Sunday, May 21, 2017

Homily for 6th Sunday of Easter

Homily for the
6th Sunday of Easter
May 24, 1987
1 Pet 3: 15-18
Holy Cross, Fairfield, Conn.

This weekend (May 20-21, 2017) at Holy Cross in Champaign, the deacons preached. Here's a 30-year-old homily from the other Holy Cross in my life.

“Should anyone ask you the reason for this hope of yours, be ever ready to reply, but speak gently and respectfully.  Keep your conscious clear, so that, whenever you are defamed, those who libel your way of life in Christ may be shamed” (1 Pet 3: 15-16).
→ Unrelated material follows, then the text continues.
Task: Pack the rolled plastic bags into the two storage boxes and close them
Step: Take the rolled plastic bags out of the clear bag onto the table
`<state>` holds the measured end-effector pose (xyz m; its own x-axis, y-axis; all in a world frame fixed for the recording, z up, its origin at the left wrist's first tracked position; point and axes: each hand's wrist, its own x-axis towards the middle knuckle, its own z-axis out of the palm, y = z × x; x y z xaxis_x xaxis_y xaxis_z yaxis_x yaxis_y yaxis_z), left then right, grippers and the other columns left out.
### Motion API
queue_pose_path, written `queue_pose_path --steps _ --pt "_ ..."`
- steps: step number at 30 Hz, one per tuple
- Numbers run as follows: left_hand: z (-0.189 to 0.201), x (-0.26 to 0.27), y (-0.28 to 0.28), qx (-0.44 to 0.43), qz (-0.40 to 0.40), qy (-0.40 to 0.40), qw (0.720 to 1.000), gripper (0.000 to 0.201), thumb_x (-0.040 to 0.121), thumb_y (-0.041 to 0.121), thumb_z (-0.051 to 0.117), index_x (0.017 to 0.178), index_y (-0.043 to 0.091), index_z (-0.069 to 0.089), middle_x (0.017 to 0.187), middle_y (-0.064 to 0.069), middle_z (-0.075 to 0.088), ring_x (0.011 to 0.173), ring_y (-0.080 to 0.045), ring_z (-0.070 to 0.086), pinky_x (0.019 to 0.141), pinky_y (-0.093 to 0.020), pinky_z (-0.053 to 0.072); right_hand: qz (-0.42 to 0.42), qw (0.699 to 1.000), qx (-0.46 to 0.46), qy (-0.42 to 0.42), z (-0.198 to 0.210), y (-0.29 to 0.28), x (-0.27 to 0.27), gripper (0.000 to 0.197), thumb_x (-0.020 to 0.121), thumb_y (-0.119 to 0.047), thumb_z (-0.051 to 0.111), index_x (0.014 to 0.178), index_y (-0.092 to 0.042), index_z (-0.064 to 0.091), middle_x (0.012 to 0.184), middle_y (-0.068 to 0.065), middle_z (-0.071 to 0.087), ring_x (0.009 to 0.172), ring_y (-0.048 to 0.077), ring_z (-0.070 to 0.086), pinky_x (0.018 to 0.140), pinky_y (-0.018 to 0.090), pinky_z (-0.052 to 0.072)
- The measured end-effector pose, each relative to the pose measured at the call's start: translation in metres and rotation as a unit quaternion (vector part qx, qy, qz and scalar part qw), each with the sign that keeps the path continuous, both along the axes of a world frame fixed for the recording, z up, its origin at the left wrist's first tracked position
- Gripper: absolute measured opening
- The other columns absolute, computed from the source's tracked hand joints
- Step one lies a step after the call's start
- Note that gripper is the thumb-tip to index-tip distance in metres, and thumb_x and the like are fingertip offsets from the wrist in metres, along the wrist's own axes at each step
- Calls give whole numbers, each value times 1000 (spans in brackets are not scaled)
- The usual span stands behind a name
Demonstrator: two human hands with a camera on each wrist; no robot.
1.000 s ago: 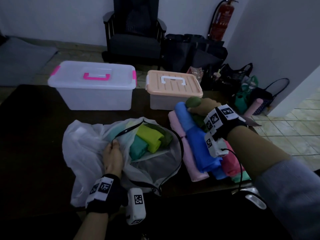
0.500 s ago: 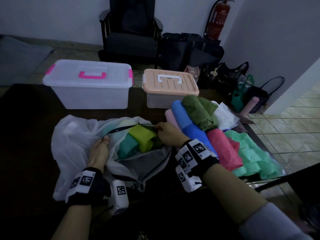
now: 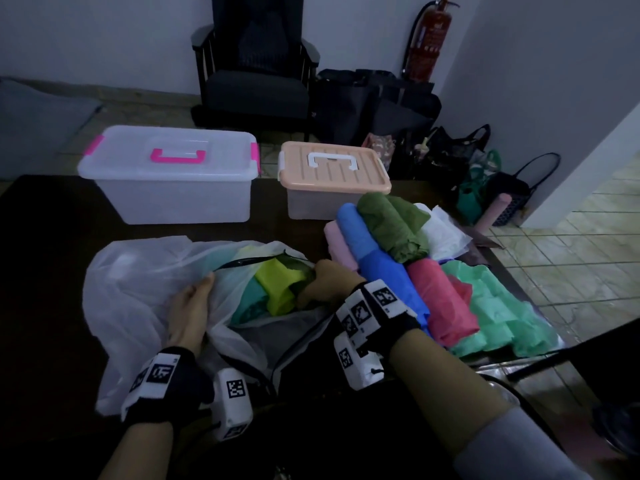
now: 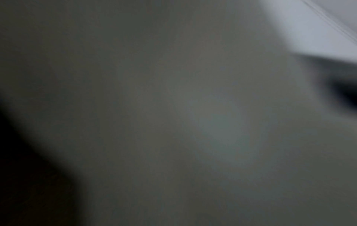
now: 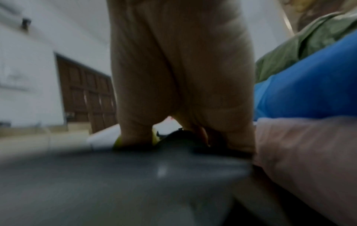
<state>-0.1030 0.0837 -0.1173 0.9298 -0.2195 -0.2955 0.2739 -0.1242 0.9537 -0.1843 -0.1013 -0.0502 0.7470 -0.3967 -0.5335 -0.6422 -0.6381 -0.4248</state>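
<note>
Holding the white carrier bag [image 3: 138,289] open, the left hand [image 3: 189,313] pinches its rim; the right hand [image 3: 325,282] curls around a dark green roll [image 3: 304,284] inside, beside the yellow roll [image 3: 277,284]. Rolled bags [image 3: 374,258] lie stacked right. Beyond, both storage boxes [image 3: 173,188] sit lidded.

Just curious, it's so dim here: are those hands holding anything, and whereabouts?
Left hand holds the white plastic bag by its opening edge. Right hand reaches inside at a dark green roll; its grip is hidden.
</note>
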Motion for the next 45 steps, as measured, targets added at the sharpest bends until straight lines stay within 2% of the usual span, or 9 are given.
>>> queue_pose_path --steps 6,10,18,23,29,33,37,42,45 --pt "4 -4 -2 3 9 -9 1000 33 98 32 43 119 10 56 107 -8 55 96 -18 49 82 -31 36 -259 902 324 -115 24 -2 -30 6 80 0 59 84 -1 56 85 14 58 78 24 57 67 33 49" --pt "5 -6 -2 5 3 -6 1000 36 99 32 41 122 8 55 110 -10 55 98 -19 48 84 -32 36 -290 852 361 -244 27 -9 -75 39 65 -1 61 102 11 62 93 21 62 84 28 57 66 30 47" --pt "-5 1 -2 25 -6 -11 1000 42 94 43 42 120 14 57 118 -10 59 108 -27 55 101 -46 41 -435 764 -4 -476 1 -29 -135 47 66 -20 59 111 -8 54 95 5 58 84 17 55 68 12 44" --pt "-4 -3 -9 41 -20 -5 999 46 92 46 39 125 17 53 126 -3 54 112 -21 51 105 -44 37 -373 825 -201 -374 -24 -29 -141 63 60 -21 49 121 -3 49 117 17 48 112 37 42 97 44 32" --pt "0 -13 -19 66 -2 -13 998 45 99 33 38 129 3 52 131 -15 53 120 -30 49 101 -35 36 -346 872 -257 -233 -17 -31 -133 62 71 -46 37 121 -11 45 128 12 36 121 31 29 101 47 21" --pt "0 -17 -24 76 4 -19 997 45 100 29 37 130 -1 50 134 -19 50 123 -31 46 96 -31 34 -355 842 -326 -242 -6 -28 -129 56 69 -40 34 114 -8 48 130 14 36 119 30 30 98 46 24" --pt "1 -20 -26 84 -2 -20 996 44 100 29 36 129 -1 50 133 -19 50 122 -31 47 93 -29 33 -230 763 -308 -520 11 3 -101 38 67 -18 40 99 -4 53 104 16 50 98 26 42 85 35 34" --pt "-1 -18 -25 77 -22 -4 997 45 100 32 37 126 -1 53 129 -20 53 118 -31 50 90 -30 35 -31 964 -33 -262 -17 31 -30 36 94 -14 43 128 -5 50 129 18 50 119 31 47 102 34 37" --pt "-4 -15 -22 73 -27 10 997 45 99 35 38 125 3 54 127 -19 55 115 -31 51 94 -36 38 -31 991 17 -126 -31 36 -4 48 97 -25 35 136 2 33 140 27 35 129 40 34 106 42 28"
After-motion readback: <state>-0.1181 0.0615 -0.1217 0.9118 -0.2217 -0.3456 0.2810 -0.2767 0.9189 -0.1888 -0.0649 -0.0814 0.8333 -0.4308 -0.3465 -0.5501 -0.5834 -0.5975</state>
When Peter wrote this letter to Christians undergoing persecution, he described himself as a “witness to the sufferings of Christ” (5:1).  He had witnessed Jesus’ public ministry, with its daily portion of human problems, with its persecution by the authorities, with its failure to convert many people.  He had witnessed Jesus’ arrest, trial, and execution.

More than that, Peter had experienced Christ’s passion in his own life, in his struggle to be courageous, to persevere, and to keep hoping for a share in Christ’s glory yet to be revealed to the faithful (5:1).

Maybe you’ve read Quo Vadis or seen the movie.  If not, maybe you’ve at least heard the story.  It tells how, when Nero’s persecution broke out, Peter was hightailing it out of Rome.  About a mile out of town he met a strangely familiar figure walking toward the city.  He realized it was Jesus.

“Domine, quo vadis?  Lord, where are you going?” the shocked apostle asked his Master.

“If you won’t stay with my people in Rome,” Jesus answered him, “I’m going back in your place, to be crucified again.”

The shamed leader of the Christian faithful turned back and was soon arrested and crucified in the circus of Nero on the side of the Vatican hill.
The church of "Domine, Quo Vadis" on the Appian Way
Whether or not Peter really tried to flee and saw such an apparition, there is a church called the Quo Vadis on the Appian Way.  If you go, you’ll see a paving stone from an old highway in which 2 footprints still show, the marks left by Christ as he spoke to Peter.

As the Italians say, “Si non é vero, é ben trovato.  If it’s not true, it ought to be.”

Peter calls his persecuted readers to understand their sufferings as part in the sufferings of Christ, and thereby to bear powerful, eloquent witness to Christ.  He seems to view these sufferings as a natural consequence of faith, and Jesus, in the gospel, hints at this too (John 14:17).  If we really take up our crosses each day to follow Jesus, we feel the burden.

So Peter advises his readers that their attitude in their daily struggle should find a model in Jesus.  If they respond gently and respectfully to those who wrong them, they will disappoint and shame their persecutors.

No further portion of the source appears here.